Commentary

The finding that smokers have enhanced periodontal inflammatory responses ( e.g. Kinane and Chestnutt, 2000)1 led these authors to determine whether the anti-inflammatory could improve the results of periodontal therapy. Needleman et al selected an unusual anti-inflammatory agent, low dose doxycycline. This agent acts as an anti-microbial at high doses (e.g. 100 mg), but as an anti-inflammatory agent at low doses (20 mg). This occurs through the binding of calcium. The removal of calcium inhibits proteolytic enzymes, and thus decreases the inflammatory response.

The results of the well-conducted, well-controlled, and well-presented clinical trial indicate that low-dose doxycycline does not improve the results of periodontal therapy when provided to smokers.

These results are not surprising. Periodontal disease is a bacterial infection,2,3 with reactionary subsequent inflammatory and immunological responses.4 Thus, to improve the outcome of care in smokers, there are two conceptual interventions: eliminate smoking, and/or eliminate the causative bacteria.

Tobacco cessation counselling, in conjunction with pharmacological intervention, can be successfully employed, but success in a dental setting has not yet been documented.5 Thus, if one expects to have an impact on periodontal health, one should consider eliminating the causative bacteria.

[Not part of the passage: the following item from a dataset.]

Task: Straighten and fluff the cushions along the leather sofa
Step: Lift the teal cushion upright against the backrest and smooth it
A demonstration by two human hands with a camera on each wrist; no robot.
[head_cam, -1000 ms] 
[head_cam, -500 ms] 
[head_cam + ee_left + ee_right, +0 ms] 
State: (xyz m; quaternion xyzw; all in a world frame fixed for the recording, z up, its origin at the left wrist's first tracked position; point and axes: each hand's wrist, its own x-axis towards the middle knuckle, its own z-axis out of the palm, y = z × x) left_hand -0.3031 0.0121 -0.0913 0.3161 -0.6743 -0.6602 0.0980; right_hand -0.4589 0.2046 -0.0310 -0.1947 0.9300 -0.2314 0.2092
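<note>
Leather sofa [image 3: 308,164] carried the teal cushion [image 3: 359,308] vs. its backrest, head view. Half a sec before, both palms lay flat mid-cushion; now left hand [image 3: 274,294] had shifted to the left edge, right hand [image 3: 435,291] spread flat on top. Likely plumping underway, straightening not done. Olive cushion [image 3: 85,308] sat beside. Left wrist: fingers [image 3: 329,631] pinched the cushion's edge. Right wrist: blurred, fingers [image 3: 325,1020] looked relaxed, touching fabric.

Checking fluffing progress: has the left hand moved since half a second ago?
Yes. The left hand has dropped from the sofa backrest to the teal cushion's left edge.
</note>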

Conversely, Winkel et al.6 found that the antimicrobial agents metronidazole plus amoxicillin, taken for 7 days (with scaling and root planning) is effective in reducing or eliminating the periodontal infection. In an extraordinarily controversial but well-conducted trial, Lopez et al.7 found that the same antimicrobial agents alone were more effective in reducing and/ or eliminating the infecting organisms than traditional scaling and root planning alone.

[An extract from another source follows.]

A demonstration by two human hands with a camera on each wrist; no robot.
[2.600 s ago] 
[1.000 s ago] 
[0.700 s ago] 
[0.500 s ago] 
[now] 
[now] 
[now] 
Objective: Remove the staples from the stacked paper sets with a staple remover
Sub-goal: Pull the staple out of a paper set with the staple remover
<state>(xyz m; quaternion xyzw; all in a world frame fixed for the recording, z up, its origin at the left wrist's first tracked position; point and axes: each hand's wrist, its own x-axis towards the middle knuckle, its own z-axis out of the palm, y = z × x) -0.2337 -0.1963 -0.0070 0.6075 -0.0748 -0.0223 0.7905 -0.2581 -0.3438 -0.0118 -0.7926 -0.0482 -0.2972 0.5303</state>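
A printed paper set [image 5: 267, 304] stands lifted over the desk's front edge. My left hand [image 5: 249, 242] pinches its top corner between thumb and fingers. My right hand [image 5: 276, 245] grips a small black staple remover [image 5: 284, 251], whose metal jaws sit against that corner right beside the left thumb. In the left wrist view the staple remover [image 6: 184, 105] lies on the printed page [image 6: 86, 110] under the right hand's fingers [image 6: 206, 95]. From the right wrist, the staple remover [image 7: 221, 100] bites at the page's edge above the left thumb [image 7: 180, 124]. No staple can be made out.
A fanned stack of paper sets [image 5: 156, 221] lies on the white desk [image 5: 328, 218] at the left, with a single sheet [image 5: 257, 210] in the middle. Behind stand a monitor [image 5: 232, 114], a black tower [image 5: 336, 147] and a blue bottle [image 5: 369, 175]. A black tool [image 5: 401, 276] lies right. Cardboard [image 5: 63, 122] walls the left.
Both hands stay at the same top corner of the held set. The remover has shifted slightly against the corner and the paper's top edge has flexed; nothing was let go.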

For smokers specifically, the adjunctive use of metronidazole plus amoxicillin in conjunction with scaling and root planning demonstrates a clinical benefit (e.g. Pahkla et al. 2006).8

All this said, at the end of the day (and the end of life), smoking has a demonstrated harmful effect on health. This, coupled with the association of periodontal disease with systemic disease, suggests that clinicians might begin to consider, systemic use of metronidazole plus amoxicillin for the treatment of periodontal disease and, second, guiding patients who smoke to smoking cessation clinics.